* Task requirements *
When you reach a picture, pass over it; otherwise repeat the listing word for word.
** Dataset extract follows **
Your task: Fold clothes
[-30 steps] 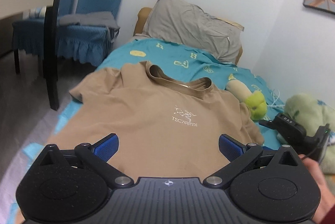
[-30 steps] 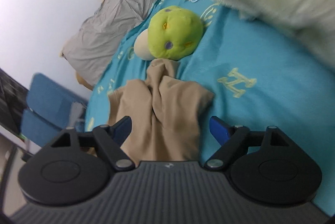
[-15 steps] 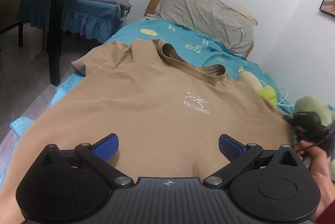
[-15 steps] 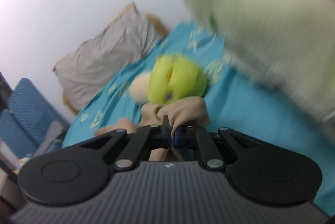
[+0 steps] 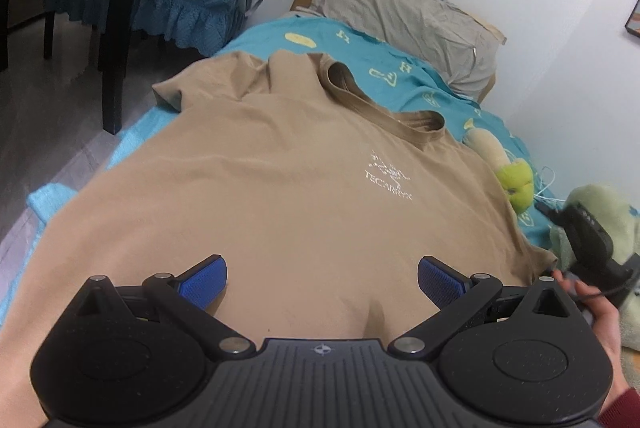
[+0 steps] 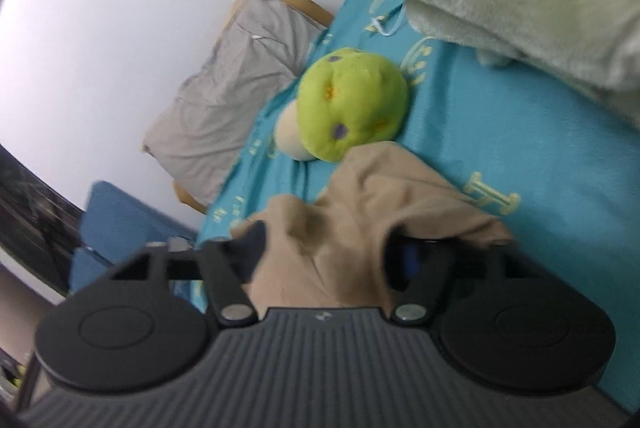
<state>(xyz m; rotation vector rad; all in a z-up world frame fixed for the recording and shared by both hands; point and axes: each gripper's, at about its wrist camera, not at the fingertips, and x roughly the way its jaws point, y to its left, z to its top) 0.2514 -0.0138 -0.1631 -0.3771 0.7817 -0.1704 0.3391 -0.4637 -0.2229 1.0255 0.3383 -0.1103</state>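
My right gripper is opening around the tan cotton T-shirt's bunched sleeve; my left gripper gapes wide.

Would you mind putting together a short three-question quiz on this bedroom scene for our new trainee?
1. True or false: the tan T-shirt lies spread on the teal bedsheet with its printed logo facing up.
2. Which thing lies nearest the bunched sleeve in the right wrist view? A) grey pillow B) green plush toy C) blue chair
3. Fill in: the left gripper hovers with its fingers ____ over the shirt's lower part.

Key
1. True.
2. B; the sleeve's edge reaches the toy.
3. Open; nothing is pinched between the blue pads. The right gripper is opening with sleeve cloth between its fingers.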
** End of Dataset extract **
* Finished task *
Your task: Fold clothes
[-30 steps] 
[-30 steps] 
[-15 steps] 
[-15 steps] 
[+0 steps] 
[+0 steps] 
<state>(xyz m; rotation vector rad; all in a z-up world frame fixed for the recording and shared by both hands; point and axes: each gripper's, at about its wrist camera, not at the fingertips, and x roughly the way its jaws point, y to its left, z to its top) 0.2514 -0.0138 -0.1631 -0.3771 0.7817 -0.1704 0.3391 -0.4637 -0.2229 1.0255 0.3383 -0.1103</state>
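My right gripper is opening around the tan cotton T-shirt's bunched sleeve; my left gripper gapes wide.

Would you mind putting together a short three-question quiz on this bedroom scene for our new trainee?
1. True or false: the tan T-shirt lies spread on the teal bedsheet with its printed logo facing up.
2. Which thing lies nearest the bunched sleeve in the right wrist view? A) grey pillow B) green plush toy C) blue chair
3. Fill in: the left gripper hovers with its fingers ____ over the shirt's lower part.

Key
1. True.
2. B; the sleeve's edge reaches the toy.
3. Open; nothing is pinched between the blue pads. The right gripper is opening with sleeve cloth between its fingers.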

This output is now finished.